**TASK GOAL**
Whenever a line in the material below includes "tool", copy that line.

____

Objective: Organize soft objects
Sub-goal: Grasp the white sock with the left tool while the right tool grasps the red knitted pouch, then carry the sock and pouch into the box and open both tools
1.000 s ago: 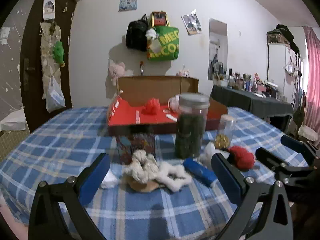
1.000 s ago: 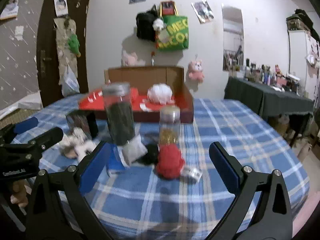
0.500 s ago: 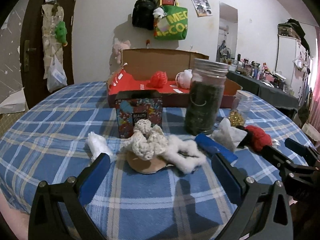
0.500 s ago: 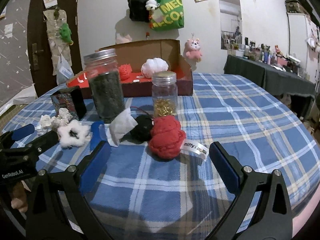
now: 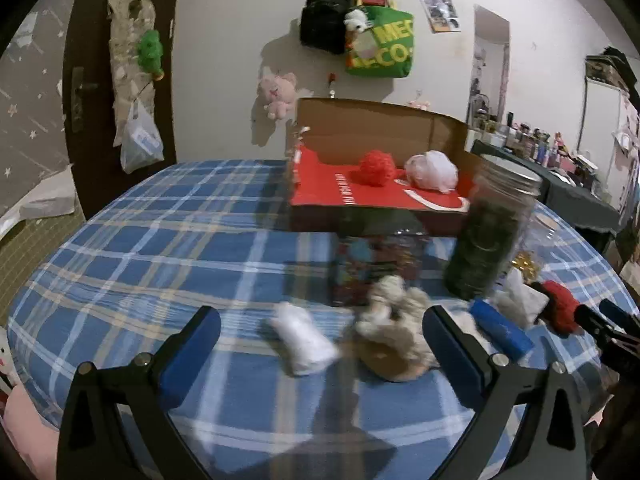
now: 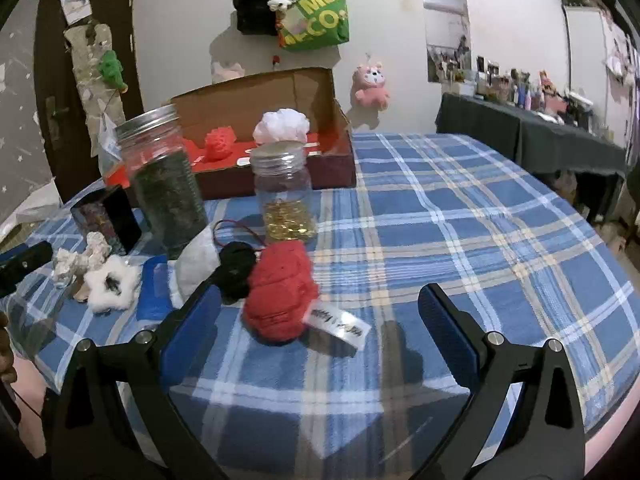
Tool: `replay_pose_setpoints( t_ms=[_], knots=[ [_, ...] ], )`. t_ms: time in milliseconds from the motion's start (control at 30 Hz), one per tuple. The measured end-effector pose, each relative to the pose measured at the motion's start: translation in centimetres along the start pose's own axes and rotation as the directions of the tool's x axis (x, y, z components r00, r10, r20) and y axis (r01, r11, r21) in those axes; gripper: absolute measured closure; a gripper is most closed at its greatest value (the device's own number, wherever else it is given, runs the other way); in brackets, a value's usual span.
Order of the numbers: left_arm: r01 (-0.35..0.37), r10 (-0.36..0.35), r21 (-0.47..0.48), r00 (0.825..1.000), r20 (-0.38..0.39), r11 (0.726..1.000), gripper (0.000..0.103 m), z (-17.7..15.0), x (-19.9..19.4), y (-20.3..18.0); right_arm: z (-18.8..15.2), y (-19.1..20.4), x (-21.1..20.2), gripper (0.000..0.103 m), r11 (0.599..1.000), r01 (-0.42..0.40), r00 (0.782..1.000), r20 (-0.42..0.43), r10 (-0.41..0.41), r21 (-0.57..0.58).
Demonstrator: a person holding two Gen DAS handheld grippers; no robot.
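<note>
We hold the right gripper [image 6: 318, 330] wide open and empty, the red knit ball [image 6: 280, 290] lying between its fingers. The left gripper [image 5: 320, 346] is likewise wide open and empty, the white soft piece [image 5: 302, 338] between its fingers.

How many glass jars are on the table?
2. The tall jar full of dark stuff stands left, near the red box. The small jar with gold bits stands right of it, behind the red knit ball.

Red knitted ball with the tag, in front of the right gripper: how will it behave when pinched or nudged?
The red knitted ball looks like soft lumpy yarn, so it will probably squash between the pads rather than resist. It is likely light for its size. Its rounded shape could roll if nudged, though the white tag lying flat beside it and the black soft piece touching it may damp that.
</note>
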State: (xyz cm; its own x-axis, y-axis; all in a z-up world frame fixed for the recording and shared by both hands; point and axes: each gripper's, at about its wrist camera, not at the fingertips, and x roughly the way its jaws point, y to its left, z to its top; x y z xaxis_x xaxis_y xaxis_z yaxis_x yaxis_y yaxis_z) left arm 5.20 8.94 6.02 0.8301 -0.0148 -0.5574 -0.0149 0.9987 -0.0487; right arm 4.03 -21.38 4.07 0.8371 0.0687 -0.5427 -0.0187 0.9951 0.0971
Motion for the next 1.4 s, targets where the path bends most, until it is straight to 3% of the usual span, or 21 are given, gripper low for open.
replay_pose_setpoints(
  t_ms=[233, 333, 367, 433, 500, 533, 600, 767, 1000, 1400],
  knots=[
    [-0.022, 0.018, -0.046, 0.997, -0.080, 0.999, 0.001, -0.1, 2.2, 3.1, 0.4, -1.7, 1.0, 0.002, 0.997, -0.025, 0.999, -0.026, 0.027, 0.077],
    [0.005, -0.016, -0.069, 0.988, -0.157, 0.998, 0.022, -0.7, 3.9, 3.7, 0.6, -1.7, 1.5, 0.003, 0.996, -0.036, 0.998, -0.042, 0.039, 0.085],
    [0.024, -0.039, -0.082, 0.981, -0.190, 0.996, 0.028, -0.9, 4.5, 3.7, 0.7, -1.7, 1.6, 0.010, 0.995, -0.042, 0.998, -0.048, 0.046, 0.086],
    [0.031, -0.046, -0.089, 0.984, -0.174, 0.996, 0.033, -1.1, 4.6, 3.7, 0.7, -1.6, 1.9, 0.039, 0.994, -0.063, 0.996, -0.056, 0.068, 0.084],
    [0.088, -0.097, -0.058, 0.979, -0.177, 0.994, 0.075, -1.0, 4.5, 3.0, 0.7, -1.5, 2.3, 0.065, 0.991, -0.105, 0.991, -0.078, 0.111, 0.085],
    [0.131, -0.138, -0.049, 0.974, -0.181, 0.990, 0.084, -1.0, 4.4, 2.6, 0.7, -1.6, 2.6, 0.070, 0.982, -0.155, 0.982, -0.088, 0.165, 0.107],
    [0.137, -0.139, -0.027, 0.976, -0.169, 0.990, 0.087, -1.0, 4.0, 1.9, 0.8, -1.7, 2.7, 0.075, 0.965, -0.222, 0.967, -0.097, 0.236, 0.140],
    [0.136, -0.135, 0.004, 0.983, -0.128, 0.991, 0.089, -0.5, 2.6, 0.9, 1.1, -0.5, 1.1, 0.076, 0.972, -0.220, 0.974, -0.044, 0.224, 0.078],
    [0.185, -0.182, 0.040, 0.980, -0.080, 0.982, 0.089, 0.7, 0.6, -0.7, 2.2, -0.5, -1.3, 0.076, 0.965, -0.250, 0.968, 0.027, 0.249, 0.076],
    [0.193, -0.188, 0.056, 0.978, -0.092, 0.980, 0.089, 0.8, 0.5, -1.3, 2.8, -0.4, -1.7, 0.076, 0.959, -0.270, 0.963, 0.031, 0.269, 0.087]
  ],
)
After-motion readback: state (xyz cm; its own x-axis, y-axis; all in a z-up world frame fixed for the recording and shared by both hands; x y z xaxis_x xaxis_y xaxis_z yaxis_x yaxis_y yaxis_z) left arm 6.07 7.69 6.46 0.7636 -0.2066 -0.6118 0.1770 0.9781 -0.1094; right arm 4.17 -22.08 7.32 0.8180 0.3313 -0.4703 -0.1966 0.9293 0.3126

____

**EXERCISE ANSWER**
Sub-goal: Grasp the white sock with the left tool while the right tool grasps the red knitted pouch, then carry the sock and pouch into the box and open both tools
Tool: `replay_pose_setpoints( t_ms=[_], knots=[ [_, ...] ], )`. t_ms: time in milliseconds from the motion's start (control at 30 Hz), one per tuple. The measured end-effector pose, each relative to the pose measured at the motion's start: translation in centimetres along the start pose's own axes and rotation as the directions of the tool's x axis (x, y, z components r00, r10, r20) and y axis (r01, r11, r21) in those axes; gripper: absolute measured closure; a gripper is most closed at its greatest value (the device's own number, wherever else it is given, runs the other way); in brackets, a value's usual span.

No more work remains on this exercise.